Ödüllü Kısa Filmler Dijital Platformlarda

///

Dijital platformların sayısı arttıkça ve izleme alışkanlıklarımız değiştikçe, festivaller ve özel seçkiler dışında çok da görme şansı bulamadığımız kısa filmlere olan erişim de artıyor. Örneğin Can Merdan Doğan imzalı kısa film Stiletto (2021), bu ay Mubi kataloğuna eklenecek yerli yapımlardan biri olarak öne çıkıyor. Mubi, geçtiğimiz aylarda, her ikisi de geçen yıllardaki Antalya Altın Portakal Film Festivalleri’nde En İyi Kısa Film seçilmiş, Irmak Karasu imzalı Mamaville (2020) ve Elif Refiğ imzalı Siz Biraz Uzak Kaldınız (2021) filmlerine yer vermişti.

Can Merdan Doğan’ın yönettiği Stiletto, geceleri taksicilik yapan bir adamın sabaha karşı eve dönerken gördüğü stiletto giymiş genç bir kadından etkilenmesini, uyanan arzuların dışavurumu sonucunda evliliğini tehlikeye atmasını ve ailesiyle karşı karşıya gelmesini konu alıyor. Dublin Uluslararası Film Festivali’nde En İyi Uluslararası Kısa Film ödülünü kazanan film, BFI Londra Film Festivali, İstanbul Film Festivali ve Antalya Altın Portakal Film Festivali gibi festivallerin de aralarında olduğu ulusal ve uluslararası film festivallerinde gösterildi. Neyse ki günümüzde gelişen imkanlar ve değişen izleme alışkanlıkları sayesinde, film festivalleri, Stiletto için de tek seçenek değil ve film, festival izleyicisi dışında da kitlelere ulaşmaya devam edecek.
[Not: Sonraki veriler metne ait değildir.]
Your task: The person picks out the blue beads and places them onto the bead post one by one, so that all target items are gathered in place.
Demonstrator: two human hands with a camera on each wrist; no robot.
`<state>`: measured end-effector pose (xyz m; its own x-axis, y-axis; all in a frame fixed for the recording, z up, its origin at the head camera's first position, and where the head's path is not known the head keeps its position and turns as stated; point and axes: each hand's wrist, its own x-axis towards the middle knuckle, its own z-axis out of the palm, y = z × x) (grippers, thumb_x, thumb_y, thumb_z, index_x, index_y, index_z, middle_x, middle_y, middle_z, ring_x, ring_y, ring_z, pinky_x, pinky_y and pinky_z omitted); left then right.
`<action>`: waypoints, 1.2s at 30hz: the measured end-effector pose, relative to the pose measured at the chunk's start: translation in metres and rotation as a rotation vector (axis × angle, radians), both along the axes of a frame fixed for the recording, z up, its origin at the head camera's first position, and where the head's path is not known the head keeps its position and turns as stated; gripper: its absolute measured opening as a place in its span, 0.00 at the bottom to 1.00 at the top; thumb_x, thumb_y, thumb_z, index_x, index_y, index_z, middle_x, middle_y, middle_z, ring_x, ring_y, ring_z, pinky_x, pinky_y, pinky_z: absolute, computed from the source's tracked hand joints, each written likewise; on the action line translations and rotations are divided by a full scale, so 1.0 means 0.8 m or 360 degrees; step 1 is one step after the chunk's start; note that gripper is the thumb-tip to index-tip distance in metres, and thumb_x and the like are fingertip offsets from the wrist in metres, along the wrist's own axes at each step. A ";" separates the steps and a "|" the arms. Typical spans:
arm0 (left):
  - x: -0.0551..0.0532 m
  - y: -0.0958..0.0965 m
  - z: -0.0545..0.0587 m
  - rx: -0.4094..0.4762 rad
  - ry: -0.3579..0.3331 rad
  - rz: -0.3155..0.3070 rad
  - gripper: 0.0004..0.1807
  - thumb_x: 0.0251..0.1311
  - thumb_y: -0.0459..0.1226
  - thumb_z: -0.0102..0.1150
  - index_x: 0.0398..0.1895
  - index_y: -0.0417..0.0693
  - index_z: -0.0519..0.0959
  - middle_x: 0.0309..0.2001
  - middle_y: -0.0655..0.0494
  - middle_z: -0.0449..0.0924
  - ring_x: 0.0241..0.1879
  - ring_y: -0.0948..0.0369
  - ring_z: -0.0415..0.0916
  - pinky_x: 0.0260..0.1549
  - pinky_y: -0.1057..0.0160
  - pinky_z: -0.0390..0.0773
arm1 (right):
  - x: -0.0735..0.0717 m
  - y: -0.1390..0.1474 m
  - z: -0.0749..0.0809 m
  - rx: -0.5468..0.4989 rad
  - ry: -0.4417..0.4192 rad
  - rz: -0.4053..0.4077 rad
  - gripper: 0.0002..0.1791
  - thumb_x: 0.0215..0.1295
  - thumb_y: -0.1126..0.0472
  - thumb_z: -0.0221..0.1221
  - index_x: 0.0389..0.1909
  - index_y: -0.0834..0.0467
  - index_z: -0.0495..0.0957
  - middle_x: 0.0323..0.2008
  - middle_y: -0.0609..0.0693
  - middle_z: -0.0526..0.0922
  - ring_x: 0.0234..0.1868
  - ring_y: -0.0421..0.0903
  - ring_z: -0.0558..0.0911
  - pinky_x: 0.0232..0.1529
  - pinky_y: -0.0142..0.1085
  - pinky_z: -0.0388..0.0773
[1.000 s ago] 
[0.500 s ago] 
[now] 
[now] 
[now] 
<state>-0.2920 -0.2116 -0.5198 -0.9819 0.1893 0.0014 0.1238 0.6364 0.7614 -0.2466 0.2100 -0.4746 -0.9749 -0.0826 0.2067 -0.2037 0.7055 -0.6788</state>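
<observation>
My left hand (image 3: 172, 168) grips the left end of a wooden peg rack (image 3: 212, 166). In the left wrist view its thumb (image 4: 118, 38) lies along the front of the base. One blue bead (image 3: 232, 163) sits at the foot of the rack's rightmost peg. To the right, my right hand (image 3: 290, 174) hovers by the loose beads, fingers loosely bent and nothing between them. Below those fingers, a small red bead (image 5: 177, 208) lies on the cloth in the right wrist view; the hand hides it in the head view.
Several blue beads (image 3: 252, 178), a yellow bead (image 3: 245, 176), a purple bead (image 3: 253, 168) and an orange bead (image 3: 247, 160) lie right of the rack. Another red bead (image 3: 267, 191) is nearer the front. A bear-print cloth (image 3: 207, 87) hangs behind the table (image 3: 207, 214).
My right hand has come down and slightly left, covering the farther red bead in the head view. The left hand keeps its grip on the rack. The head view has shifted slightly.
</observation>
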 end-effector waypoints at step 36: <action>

Yönetmen, 17 Eylül’den itibaren Stiletto’yu kataloğuna ekleyecek Mubi’yi ayrıca önemsediğini söylüyor ve ekliyor: “Hem çok doğru bir sinefil kitleye ulaşıyor, hem de kısa, belgesel, uzun demeden filmlere çok güzel sahip çıkıyor.” Platform gerçekten de Türkiye pazarına açıldığından beri, festival gösterimlerinin sonrasında izleyiciyle buluşması çok da kolay olmayan kısa filmlere de sahip çıktığını kanıtlıyor ve neredeyse her ay, her gün yeni bir film eklenen programındaki bir günü yerli kısa filmlere ayırıyor.

Murat Kılıç, “Stiletto”

Stiletto, Siz Biraz Uzak Kaldınız ve Mamaville dışında, Türkiye’nin son yıllardaki kısa film üretimine dair size bir fikir verebilecek Ankebût (2020, Ceylan Özgün Özçelik), Büyük İstanbul Depresyonu (2020, Zeynep Dilan Süren), Suçlular (2020, Serhat Karaaslan), Tapınak (2020, Murat Uğurlu), Ablam (2019, Burcu Aykar), Cadı Üçlemesi 13+ (2019, Ceylan Özgün Özçelik) ve Taş (2018, Alican Yücesoy) da şu günlerde Mubi kataloğunda bulabileceğiniz kısa filmler arasında.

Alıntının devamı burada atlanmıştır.